• [Task to complete]
A copy of the listing below is needed, exact in every line and without images.

• [Dataset extract]
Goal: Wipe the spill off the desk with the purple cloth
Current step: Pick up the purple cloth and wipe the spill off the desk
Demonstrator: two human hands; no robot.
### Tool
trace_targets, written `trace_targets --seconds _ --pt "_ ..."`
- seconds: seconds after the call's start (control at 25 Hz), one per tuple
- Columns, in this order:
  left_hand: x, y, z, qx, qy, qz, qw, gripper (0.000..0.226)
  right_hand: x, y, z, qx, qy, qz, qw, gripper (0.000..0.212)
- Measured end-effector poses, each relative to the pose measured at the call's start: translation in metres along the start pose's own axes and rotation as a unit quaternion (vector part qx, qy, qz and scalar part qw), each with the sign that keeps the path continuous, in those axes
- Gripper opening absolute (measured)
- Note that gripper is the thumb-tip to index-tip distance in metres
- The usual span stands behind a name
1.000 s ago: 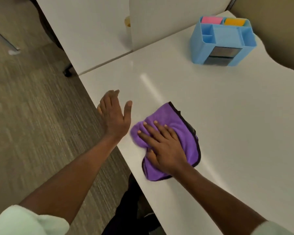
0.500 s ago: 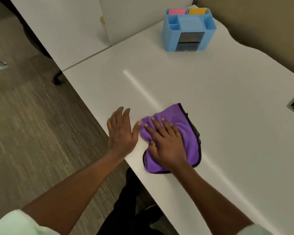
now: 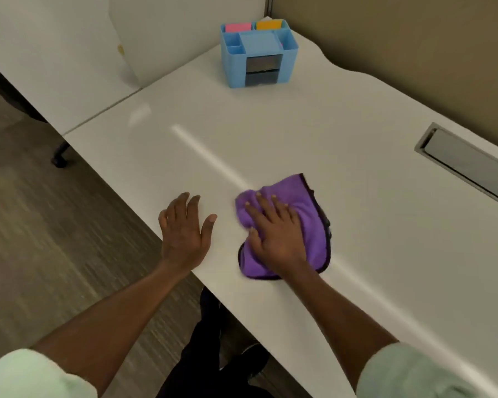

• [Response area]
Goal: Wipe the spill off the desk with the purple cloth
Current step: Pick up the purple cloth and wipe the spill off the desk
Demonstrator: two human hands; no robot.
### Tool
trace_targets, written `trace_targets --seconds _ --pt "_ ..."`
- seconds: seconds after the call's start (control at 25 Hz), one per tuple
- Columns, in this order:
  left_hand: x, y, z, qx, qy, qz, qw, gripper (0.000..0.226)
  right_hand: x, y, z, qx, qy, qz, qw, gripper (0.000..0.212)
- Measured end-effector poses, each relative to the pose measured at the call's start: translation in metres along the start pose's own axes and rotation as a unit quaternion (vector part qx, qy, qz and scalar part qw), each with the sign that keeps the path continuous, in those axes
- Gripper opening absolute (measured)
- Note that gripper is the thumb-tip to index-tip distance in metres
- The usual span stands behind a name
1.000 s ago: 
0.500 s ago: 
now: 

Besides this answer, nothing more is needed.